Washington Bildirgesi'nin sonrasında başlayan barış görüşmelerinde sorunlardan biri İsrail'in kontrol altında tuttuğu Arava Vadisi'ndeki 400 km²'lik toprak parçasıyla ilgiliydi. Diğer önemli bir sorun ise Ürdün Nehri sularının paylaşımıydı. İsrail Celile Gölü'nden çıkan Ürdün Nehri sularını Degania Barajı'nda biriktiriyor ve buradan ulusal su şebekesine aktarıyordu. Bu sorunlar İsral'in Arava'daki toprağın büyük bir kısımını Ürdün'e vermeyi kabul etmesi ve yine İsrail'in Ürdün'e her yıl 50 milyon m3 su vermeyi taahhüt etmesiyle sorun çözüldü.

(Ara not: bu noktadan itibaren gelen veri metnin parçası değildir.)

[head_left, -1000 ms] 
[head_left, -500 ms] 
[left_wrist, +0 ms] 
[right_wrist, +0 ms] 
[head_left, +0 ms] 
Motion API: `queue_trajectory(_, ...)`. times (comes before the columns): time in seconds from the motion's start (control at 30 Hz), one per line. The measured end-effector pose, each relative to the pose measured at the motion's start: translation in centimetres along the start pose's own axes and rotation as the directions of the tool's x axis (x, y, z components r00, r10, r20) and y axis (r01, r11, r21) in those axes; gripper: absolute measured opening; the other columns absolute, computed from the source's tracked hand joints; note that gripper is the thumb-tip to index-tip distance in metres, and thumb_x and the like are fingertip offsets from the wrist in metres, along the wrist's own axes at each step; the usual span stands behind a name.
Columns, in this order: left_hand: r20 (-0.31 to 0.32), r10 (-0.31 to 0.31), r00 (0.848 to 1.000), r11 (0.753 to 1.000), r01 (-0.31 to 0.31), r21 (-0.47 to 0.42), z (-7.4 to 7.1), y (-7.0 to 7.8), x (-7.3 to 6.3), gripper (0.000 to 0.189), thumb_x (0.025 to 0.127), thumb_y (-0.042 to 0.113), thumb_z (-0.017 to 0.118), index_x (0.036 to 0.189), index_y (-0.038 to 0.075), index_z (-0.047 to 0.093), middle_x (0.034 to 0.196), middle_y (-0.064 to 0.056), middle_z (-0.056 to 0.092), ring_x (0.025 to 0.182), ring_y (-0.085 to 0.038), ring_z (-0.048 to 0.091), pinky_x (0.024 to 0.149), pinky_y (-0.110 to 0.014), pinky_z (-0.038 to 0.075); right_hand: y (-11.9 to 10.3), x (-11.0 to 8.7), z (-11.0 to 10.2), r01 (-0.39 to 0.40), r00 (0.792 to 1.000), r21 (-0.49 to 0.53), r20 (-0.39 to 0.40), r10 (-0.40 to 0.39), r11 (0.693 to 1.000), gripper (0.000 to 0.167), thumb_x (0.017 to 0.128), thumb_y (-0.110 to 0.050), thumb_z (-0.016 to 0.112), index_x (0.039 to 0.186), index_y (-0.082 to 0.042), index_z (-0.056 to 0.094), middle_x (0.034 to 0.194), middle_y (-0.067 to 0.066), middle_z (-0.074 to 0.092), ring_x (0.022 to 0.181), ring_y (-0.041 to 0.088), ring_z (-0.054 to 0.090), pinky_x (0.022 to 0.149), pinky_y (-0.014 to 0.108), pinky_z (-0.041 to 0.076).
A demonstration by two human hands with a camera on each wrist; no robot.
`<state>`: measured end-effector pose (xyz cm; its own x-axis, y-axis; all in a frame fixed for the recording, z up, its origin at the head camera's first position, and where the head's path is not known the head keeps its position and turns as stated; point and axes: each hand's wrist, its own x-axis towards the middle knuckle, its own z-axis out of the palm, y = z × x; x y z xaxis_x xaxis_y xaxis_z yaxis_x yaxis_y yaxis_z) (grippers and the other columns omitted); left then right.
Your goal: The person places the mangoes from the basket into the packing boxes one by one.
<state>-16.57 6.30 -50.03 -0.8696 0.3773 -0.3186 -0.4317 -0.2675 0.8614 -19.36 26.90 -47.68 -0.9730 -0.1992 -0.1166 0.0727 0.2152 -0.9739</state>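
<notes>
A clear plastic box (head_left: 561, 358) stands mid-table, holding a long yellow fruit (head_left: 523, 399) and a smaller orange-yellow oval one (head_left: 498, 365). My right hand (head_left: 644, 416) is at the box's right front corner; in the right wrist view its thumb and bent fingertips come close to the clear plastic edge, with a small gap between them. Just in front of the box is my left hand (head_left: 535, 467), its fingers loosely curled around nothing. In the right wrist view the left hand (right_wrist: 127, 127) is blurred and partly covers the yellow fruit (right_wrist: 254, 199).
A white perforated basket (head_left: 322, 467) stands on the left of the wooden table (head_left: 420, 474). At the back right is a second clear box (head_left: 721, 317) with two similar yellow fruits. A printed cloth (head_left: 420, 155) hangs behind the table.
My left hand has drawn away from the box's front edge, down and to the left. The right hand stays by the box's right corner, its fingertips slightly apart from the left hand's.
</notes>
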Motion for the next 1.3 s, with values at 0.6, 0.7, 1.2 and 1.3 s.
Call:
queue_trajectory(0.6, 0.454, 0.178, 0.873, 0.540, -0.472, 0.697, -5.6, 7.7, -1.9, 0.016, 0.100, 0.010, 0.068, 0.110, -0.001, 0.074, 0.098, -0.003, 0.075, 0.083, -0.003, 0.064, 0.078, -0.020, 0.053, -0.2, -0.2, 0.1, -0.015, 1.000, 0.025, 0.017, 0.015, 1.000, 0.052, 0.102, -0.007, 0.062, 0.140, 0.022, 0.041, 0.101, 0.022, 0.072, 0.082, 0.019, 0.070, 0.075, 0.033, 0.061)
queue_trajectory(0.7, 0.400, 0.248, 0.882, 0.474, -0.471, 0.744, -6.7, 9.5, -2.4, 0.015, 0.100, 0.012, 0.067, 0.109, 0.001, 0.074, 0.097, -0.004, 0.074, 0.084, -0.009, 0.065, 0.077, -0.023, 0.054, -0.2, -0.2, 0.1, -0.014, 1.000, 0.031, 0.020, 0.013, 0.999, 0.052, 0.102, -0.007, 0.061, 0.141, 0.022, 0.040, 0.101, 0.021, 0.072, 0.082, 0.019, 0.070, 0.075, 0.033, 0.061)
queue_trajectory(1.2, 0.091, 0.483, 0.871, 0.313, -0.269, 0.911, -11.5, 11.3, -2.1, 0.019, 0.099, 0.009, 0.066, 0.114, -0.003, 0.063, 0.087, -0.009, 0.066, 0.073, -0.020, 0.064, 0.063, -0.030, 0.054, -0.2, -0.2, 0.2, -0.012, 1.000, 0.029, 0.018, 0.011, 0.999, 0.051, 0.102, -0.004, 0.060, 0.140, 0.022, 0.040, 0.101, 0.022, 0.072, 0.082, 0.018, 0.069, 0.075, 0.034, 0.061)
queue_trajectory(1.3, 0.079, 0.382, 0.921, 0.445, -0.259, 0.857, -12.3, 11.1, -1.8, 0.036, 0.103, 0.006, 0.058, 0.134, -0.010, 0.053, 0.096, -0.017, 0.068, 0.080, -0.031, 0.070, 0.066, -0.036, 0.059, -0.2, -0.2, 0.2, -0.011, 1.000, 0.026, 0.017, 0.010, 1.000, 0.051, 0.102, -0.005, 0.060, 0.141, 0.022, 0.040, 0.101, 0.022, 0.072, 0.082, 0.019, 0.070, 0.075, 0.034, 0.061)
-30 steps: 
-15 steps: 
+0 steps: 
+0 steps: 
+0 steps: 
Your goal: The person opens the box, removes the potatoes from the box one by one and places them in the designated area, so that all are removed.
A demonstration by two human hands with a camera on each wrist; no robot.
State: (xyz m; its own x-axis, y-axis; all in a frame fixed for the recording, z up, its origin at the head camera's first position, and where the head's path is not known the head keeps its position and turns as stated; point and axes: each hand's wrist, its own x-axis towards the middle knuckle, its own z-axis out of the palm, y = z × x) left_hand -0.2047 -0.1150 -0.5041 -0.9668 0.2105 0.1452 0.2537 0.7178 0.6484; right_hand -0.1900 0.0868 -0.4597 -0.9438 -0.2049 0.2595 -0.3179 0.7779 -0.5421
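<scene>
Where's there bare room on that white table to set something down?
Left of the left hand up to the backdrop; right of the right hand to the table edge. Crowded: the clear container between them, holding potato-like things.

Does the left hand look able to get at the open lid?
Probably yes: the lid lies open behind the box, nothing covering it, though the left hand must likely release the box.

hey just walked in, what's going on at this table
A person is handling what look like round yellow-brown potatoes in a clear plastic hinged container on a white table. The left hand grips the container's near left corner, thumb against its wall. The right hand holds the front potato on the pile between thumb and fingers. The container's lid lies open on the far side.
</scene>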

Bunun yanında Ürdün ve İsrail Yarmuk Nehri sularını da paylaşacaklardı. Bu paylaşıma göre Ürdün suların dörtte üçünü alacaktı.

Bu sorunlu konuların yanında Ürdün–İsrail ilişkilerinin normalleşmesi iki ülke arasında diplomatik ilişkilerin tesisi iki ülkenin birbirlerinin egemenliklerine saygı duyması teröre karşı iş birliği ve Filistinlilerle yapılacak bir barışta Kudüs'teki kutsal mekanlarla ilgili Ürdün'e koruyucu statüsü verilebileceği konularında anlaştılar.

26 Ekim 1994 tarihinde Ürdün başbakanı Abdülselam El Mecali ve İsrail başbakanı İzak Rabin Arava Vadisi'nin güney sınırlarında İsrail–Ürdün Barış Antlaşması'nı imzaladılar.